Relationship between initial treatment effect of recombinant human growth hormone and exon 3 polymorphism of growth hormone receptor in Chinese children with growth hormone deficiency

The aim of this study is to investigate the frequency distribution of exon 3 deleted (d3-GHR) genetic polymorphism of growth hormone receptor (GHR) in growth hormone deficient (GHD) Chinese children and to explore the correlation between the growth promoting effects of recombinant human growth hormone (rhGH) and exon 3 genetic polymorphism of GHR in GHD children.

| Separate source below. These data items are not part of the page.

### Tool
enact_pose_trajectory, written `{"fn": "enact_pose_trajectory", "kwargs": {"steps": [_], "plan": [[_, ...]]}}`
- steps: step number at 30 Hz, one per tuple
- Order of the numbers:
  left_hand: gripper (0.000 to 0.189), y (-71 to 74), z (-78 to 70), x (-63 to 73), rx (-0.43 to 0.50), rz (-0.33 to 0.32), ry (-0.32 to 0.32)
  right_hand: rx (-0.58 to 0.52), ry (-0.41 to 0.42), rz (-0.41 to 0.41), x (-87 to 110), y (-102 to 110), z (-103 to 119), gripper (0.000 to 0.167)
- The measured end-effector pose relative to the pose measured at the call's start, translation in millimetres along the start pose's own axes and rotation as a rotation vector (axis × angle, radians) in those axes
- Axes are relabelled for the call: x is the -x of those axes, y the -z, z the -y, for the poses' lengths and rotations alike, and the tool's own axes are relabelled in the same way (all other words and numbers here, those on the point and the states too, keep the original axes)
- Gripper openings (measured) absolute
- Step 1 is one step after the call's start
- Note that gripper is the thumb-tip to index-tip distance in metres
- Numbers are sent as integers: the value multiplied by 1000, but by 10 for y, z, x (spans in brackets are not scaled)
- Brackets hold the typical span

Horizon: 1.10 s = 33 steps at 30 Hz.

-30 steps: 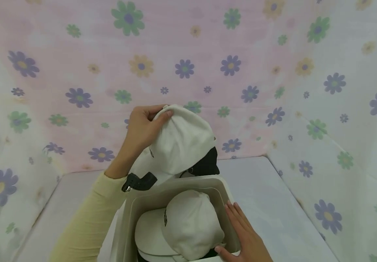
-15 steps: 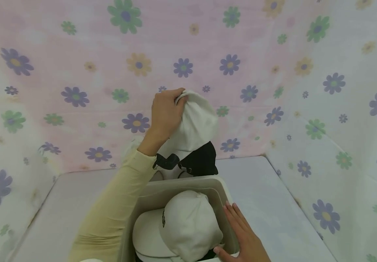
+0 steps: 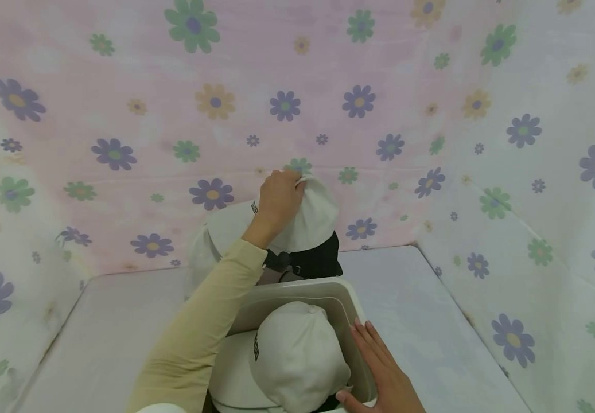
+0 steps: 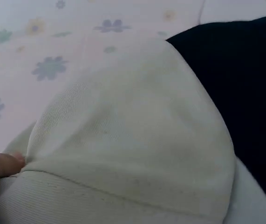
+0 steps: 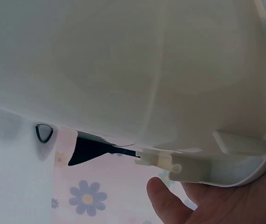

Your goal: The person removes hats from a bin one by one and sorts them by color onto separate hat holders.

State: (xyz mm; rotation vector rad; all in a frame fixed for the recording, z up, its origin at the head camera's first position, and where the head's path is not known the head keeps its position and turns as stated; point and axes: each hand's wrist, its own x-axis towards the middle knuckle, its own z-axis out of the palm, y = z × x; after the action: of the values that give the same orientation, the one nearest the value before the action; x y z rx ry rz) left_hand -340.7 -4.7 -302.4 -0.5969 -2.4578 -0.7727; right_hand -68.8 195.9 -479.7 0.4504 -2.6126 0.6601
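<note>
Beyond the bin, my left hand (image 3: 280, 201) pinches the top of a white baseball cap (image 3: 320, 212) with dark lettering at its front. The brim points left, and the cap sits against or over a black cap (image 3: 323, 255); which of the two I cannot tell. In the left wrist view, the white cap's crown (image 4: 133, 135) fills the middle, with the black cap (image 4: 235, 79) showing from under its edge. My right hand (image 3: 387, 378) rests along the right rim of a white plastic bin (image 3: 338, 285), fingers straight. Inside lies another white cap (image 3: 299, 355).
Something black shows beneath the white cap in the bin. A pale flat surface (image 3: 395, 298) extends around the bin, bounded behind and at the sides by flowered cloth (image 3: 323, 69). The bin's underside (image 5: 109, 60) fills most of the right wrist view.
My left hand has moved right with the white cap, rising and then coming down, and the brim has come into view at left. The right hand stays on the bin.
</note>
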Motion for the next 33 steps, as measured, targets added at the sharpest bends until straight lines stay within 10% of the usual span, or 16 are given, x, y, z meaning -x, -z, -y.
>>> {"fn": "enact_pose_trajectory", "kwargs": {"steps": [12,33], "plan": [[20,-408,108,77,-57,82,-3,-15,9,-16,17,-9,11,100],[43,-195,244,88,33,272,41,-8,7,-15,-6,-10,15,99]]}}
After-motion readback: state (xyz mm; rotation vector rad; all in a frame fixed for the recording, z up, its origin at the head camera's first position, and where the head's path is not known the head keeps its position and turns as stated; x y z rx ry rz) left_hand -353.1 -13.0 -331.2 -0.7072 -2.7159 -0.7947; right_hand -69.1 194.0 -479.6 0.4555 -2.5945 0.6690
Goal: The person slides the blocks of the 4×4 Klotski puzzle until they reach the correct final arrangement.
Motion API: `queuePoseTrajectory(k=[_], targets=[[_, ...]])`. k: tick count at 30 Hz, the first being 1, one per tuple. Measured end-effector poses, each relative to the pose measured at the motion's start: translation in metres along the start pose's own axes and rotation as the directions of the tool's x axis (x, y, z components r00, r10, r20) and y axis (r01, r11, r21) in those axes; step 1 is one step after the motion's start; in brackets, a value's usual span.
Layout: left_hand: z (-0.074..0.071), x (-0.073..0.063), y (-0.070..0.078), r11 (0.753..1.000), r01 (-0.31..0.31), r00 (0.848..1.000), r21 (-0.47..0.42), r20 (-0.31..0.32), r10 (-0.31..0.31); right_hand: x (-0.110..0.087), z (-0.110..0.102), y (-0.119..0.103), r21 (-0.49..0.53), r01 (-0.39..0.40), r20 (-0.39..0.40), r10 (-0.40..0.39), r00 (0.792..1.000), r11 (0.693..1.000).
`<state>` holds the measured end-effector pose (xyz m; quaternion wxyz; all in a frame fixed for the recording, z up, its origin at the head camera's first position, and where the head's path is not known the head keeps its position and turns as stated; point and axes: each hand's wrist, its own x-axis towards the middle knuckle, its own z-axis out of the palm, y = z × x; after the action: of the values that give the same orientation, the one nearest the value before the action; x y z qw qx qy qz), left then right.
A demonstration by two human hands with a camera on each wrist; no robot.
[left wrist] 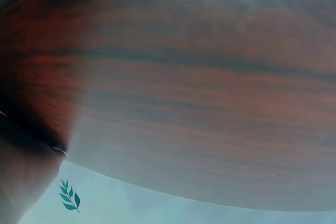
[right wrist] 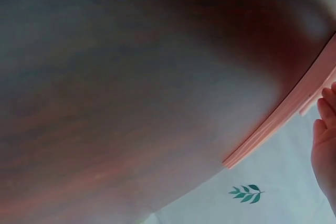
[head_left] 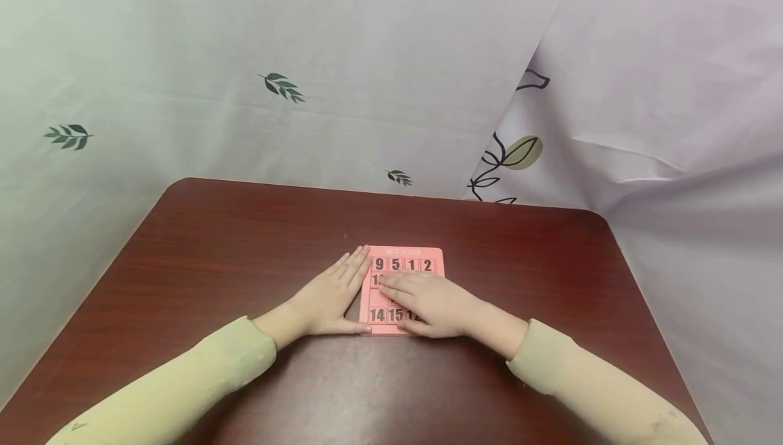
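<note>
A pink number sliding puzzle lies flat on the table, with black numbers on its square tiles. In the head view my left hand rests along its left side, fingers straight, the thumb reaching to the lower left corner. My right hand lies over the tiles from the right with fingers extended, hiding several of them. Tiles 9, 5, 1 and 2 show in the top row; 14 and 15 show at the bottom. From the right wrist, the puzzle's pink edge appears beside my fingers.
The dark red wood-grain table has rounded far corners. Behind it hangs a pale curtain with green leaf prints, and a second cloth with line-drawn leaves hangs at the right. Only table surface, curtain and a little skin show in the left wrist view.
</note>
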<state>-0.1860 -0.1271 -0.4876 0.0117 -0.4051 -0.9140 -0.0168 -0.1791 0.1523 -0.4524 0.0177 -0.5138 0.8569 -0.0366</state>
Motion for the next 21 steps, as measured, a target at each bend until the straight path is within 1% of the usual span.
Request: queuePoseTrajectory(k=[2, 9, 14, 18, 21], targets=[[0.000, 0.000, 0.000, 1.000, -0.001, 1.000, 0.002, 0.002, 0.001, 0.000, 0.001, -0.001, -0.001, -0.009, 0.009, 0.009, 1.000, 1.000], [-0.001, 0.001, 0.000, 1.000, -0.004, 1.000, 0.005, 0.004, 0.004, -0.007, 0.005, -0.010, -0.020, 0.037, -0.002, -0.037, 0.999, 0.999], [0.000, 0.001, -0.001, 1.000, -0.002, 1.000, 0.004, 0.000, 0.002, -0.013, 0.004, -0.016, -0.016, 0.049, 0.001, -0.049, 0.999, 0.999], [0.000, 0.001, 0.000, 1.000, -0.001, 1.000, 0.000, 0.003, 0.001, -0.011, 0.004, -0.013, -0.015, 0.049, -0.008, -0.049, 0.999, 0.999], [0.001, 0.001, 0.000, 1.000, -0.003, 1.000, 0.003, 0.004, 0.003, -0.006, 0.003, -0.007, -0.008, 0.027, -0.010, -0.027, 1.000, 1.000]])
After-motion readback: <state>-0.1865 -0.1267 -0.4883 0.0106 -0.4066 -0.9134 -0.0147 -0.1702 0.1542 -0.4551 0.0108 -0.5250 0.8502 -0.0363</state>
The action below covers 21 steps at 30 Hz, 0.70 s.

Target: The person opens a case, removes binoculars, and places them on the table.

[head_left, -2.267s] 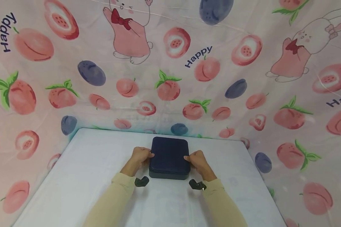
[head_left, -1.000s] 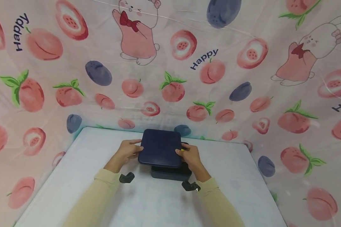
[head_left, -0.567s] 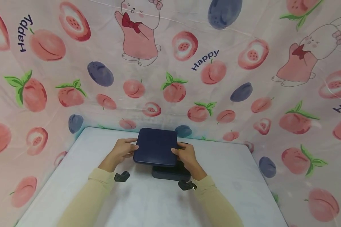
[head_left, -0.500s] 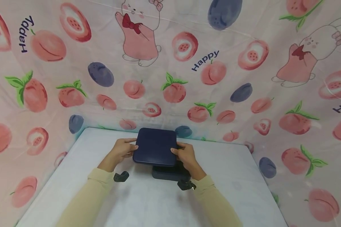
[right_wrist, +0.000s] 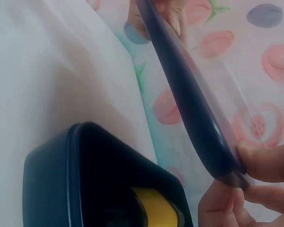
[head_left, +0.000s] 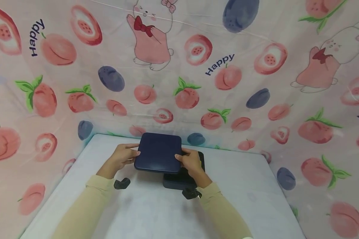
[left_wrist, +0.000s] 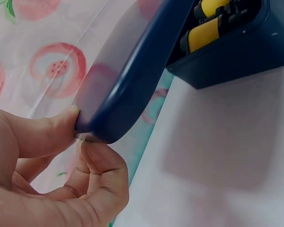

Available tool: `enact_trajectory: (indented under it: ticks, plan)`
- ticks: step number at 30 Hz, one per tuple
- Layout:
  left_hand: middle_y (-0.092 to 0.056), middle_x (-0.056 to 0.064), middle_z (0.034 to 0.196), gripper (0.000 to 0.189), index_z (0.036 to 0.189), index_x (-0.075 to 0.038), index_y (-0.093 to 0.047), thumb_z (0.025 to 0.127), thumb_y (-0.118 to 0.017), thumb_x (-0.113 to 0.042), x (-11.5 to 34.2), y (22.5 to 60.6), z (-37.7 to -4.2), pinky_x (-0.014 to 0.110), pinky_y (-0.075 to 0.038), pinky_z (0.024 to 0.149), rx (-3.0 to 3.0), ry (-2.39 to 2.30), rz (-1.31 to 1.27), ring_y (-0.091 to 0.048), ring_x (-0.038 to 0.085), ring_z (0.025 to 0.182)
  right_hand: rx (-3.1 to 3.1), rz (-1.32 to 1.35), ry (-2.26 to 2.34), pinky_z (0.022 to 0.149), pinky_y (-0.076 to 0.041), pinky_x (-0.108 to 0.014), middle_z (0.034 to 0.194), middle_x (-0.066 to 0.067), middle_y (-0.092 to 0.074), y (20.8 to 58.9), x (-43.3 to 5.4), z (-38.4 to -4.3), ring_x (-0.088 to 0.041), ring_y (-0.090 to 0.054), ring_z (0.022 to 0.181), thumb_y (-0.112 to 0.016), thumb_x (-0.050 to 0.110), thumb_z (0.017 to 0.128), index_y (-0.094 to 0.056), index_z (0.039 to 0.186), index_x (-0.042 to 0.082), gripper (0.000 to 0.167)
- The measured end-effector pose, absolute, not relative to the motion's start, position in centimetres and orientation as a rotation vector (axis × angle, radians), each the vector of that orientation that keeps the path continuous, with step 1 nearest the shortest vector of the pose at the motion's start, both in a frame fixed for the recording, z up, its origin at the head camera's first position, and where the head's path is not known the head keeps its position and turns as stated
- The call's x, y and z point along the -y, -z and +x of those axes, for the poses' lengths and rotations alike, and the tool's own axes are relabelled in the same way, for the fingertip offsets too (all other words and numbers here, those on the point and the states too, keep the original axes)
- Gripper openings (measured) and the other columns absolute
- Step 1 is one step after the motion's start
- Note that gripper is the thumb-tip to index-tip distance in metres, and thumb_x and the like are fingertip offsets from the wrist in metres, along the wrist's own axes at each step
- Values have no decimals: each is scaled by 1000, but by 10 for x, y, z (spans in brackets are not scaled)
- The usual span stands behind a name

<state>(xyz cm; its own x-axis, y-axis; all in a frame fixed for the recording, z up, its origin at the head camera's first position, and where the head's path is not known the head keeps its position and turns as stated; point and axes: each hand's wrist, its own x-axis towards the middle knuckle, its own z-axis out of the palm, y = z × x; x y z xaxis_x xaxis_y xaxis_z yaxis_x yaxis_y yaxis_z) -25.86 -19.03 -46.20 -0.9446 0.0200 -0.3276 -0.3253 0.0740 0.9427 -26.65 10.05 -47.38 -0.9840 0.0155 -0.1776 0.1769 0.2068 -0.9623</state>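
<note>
A dark blue, rounded-square box lid (head_left: 158, 152) is held up between both hands. My left hand (head_left: 123, 156) pinches its left edge, thumb on top and fingers below, as the left wrist view shows close up. On the opposite edge my right hand (head_left: 191, 162) grips the lid the same way. The dark box base (head_left: 176, 183) stands on the table, partly hidden under the lid and right hand. Inside the base, yellow-and-black cylindrical things (left_wrist: 203, 35) show in the left wrist view; one yellow piece (right_wrist: 156, 208) appears in the right wrist view.
The white table (head_left: 149, 212) reaches back to a pink cloth wall (head_left: 173, 76) printed with fruit and rabbits, which also runs down both sides. A small black device (head_left: 122, 183) sits at each wrist.
Both hands have lifted the lid off the box and carried it to the left, uncovering part of the base. The base stays on the table, and the head view has shifted slightly.
</note>
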Motion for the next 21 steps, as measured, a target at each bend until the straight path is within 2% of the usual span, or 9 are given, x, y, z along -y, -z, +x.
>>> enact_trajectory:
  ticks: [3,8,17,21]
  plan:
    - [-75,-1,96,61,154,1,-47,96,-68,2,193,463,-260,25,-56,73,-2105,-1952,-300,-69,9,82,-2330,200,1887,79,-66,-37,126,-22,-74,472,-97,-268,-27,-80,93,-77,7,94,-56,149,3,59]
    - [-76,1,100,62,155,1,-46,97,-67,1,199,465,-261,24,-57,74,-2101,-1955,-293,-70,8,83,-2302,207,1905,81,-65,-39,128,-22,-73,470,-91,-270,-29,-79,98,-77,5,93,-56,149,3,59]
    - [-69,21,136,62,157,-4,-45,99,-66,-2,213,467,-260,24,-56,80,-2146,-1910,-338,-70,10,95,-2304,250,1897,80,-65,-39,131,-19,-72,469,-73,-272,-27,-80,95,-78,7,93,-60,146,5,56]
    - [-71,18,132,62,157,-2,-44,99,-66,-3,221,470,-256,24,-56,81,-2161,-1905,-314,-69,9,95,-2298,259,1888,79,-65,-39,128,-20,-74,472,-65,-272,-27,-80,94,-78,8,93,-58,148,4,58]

In this study, 111 GHD (excluded small for gestational age) children were treated with rhGH (0.20 mg/kg/week) for six months. The body height (Ht), body weight, bone age (BA) and growth velocity (GV) were measured before and after six months of treatment. The d3-GHR and full length GHR (fl-GHR) were analyzed to detect the frequency distribution of two isoforms and their influence on growth promoting effect of rhGH. The results indicated that the frequencies of fl/fl, fl/d3 and d3/d3 GHR genotypes were 67.6%, 18.9% and 13.5%. After six months of GH therapy, there were significant differences of Delta GV (Delta GV: 10.77 +/- 3.40 cm/year vs 12.18 +/- 3.08 cm/year) (P < 0.05) and Delta Ht (.Delta t: 5.38 +/- 1.70 cm vs 6.09 +/- 1.54 cm) (P < 0.05) were found among GHD children with different genotypes (fl/fl vs fl/d3 and d3/d3). In conclusion, the frequency distribution of three GHR genotypes in 111 Chinese GHD children was different from that reported in Caucasian, indicating the existence of ethnic difference of exon 3 GHR polymorphism. There was a closely relationship between GHR genotypes and growth-promoting effect of rhGH in Chinese GHD children.